Back in 1988 while working in France, a co-worker and I took a day off and visited the Normandy beaches on the anniversary of the landings. We arrived at Omaha Beach about 6:30 in the morning on a day with similar weather to 1944. Walking on the beach at the tide line the hair on the back of my neck stood up and I was overcome with a feeling that's still hard to describe. As my friend and I walked along in silence I started crying, I turned my head away so my friend wouldn't notice but soon realized he was crying too. We visited the other beaches, gravesites, Pointe-du-Hoc and spent the day reverently traversing the coast. In the early evening before heading back to Paris, we bought a bottle of Calvados in a little shop and on a seawall overlooking the Channel, had a toast to those who didn't make it as well as those who survived to fight on. I've been blessed to have had the opportunity to travel to many places over the years, but the excursion to Normandy is one of my most memorable. It was somewhat emotionally draining, but left me both sad for what our boys endured in the initial landings as well as proud of what my father's generation accomplished.
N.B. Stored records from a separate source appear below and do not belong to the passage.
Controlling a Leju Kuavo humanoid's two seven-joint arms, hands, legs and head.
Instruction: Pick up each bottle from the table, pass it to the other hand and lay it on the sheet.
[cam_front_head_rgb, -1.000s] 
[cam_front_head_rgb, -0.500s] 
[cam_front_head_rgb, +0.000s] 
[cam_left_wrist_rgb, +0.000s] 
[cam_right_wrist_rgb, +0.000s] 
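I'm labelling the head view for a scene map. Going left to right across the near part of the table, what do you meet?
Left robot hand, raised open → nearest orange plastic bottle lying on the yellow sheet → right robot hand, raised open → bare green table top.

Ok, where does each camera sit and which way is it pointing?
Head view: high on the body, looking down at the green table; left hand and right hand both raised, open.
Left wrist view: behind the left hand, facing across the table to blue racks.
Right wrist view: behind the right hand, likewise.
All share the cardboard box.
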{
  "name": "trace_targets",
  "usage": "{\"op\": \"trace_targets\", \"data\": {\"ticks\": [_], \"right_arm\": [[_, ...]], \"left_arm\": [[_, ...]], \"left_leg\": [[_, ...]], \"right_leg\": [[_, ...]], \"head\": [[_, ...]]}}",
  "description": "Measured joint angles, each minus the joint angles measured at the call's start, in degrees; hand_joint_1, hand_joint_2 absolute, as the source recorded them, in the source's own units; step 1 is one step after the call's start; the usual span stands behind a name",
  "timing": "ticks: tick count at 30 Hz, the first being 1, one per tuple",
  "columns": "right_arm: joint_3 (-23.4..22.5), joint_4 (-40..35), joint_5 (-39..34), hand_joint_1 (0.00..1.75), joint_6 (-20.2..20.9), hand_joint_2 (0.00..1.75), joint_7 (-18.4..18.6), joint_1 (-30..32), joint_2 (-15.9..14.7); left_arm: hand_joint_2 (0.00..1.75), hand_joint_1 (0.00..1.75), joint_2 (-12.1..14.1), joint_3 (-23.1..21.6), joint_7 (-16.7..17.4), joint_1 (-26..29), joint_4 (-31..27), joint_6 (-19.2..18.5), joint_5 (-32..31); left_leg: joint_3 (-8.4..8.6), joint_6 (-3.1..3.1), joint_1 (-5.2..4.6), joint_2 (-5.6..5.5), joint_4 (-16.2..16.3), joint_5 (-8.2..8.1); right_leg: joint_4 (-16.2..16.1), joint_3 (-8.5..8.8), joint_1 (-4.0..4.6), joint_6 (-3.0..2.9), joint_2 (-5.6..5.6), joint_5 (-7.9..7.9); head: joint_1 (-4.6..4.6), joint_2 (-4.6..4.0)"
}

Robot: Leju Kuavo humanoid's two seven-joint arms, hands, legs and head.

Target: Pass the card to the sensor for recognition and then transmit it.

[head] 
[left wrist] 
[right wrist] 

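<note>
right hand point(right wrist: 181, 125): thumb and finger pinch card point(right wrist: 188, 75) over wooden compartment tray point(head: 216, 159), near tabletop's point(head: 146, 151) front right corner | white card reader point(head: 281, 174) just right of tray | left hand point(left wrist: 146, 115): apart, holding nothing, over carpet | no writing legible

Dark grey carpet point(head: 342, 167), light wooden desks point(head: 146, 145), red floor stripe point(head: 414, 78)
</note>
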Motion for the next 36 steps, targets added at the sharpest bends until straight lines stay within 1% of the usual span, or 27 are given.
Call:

I would like to visit Normandy some day. Your description of tears on the beach match my emotions when I first visited "The Wall" in DC. By the time I reached the apex of the memorial where the wall is at its highest point, tears were streaming down my face. I was embarrassed to be seen by passers-by until I realized that many of them were tearful as well.
The accuracy of Marshall's account has been called into question. The notebook which he supposedly wrote it up from in 1960 has not been traced among the Marshall papers.
"I am the only survivor off that landing craft and I have never, never told anybody that Captain Zappacosta pulled his gun on that coxswain and told him to take that boat in. It did not happen."
--Bob Sales, B Company, 116th Regiment, 29th Division
Stephen Ambrose and the British coxswains
@ Louis of PA: Images of that cemetary touch me everytime I see them...
That wide range of white on the green lawn crosses is deeply touching to me.
I went to the Normandy a few times. It's a really strange atmosphere there I think. The entire shore is full of old vaults.
some are still intact others are heavily damaged because the french tried to demolish them. There are very many museums in old vaults over there.
It was horrible to imagine that there were many men fighting for their lifes on the beaching you walk along 65 years later.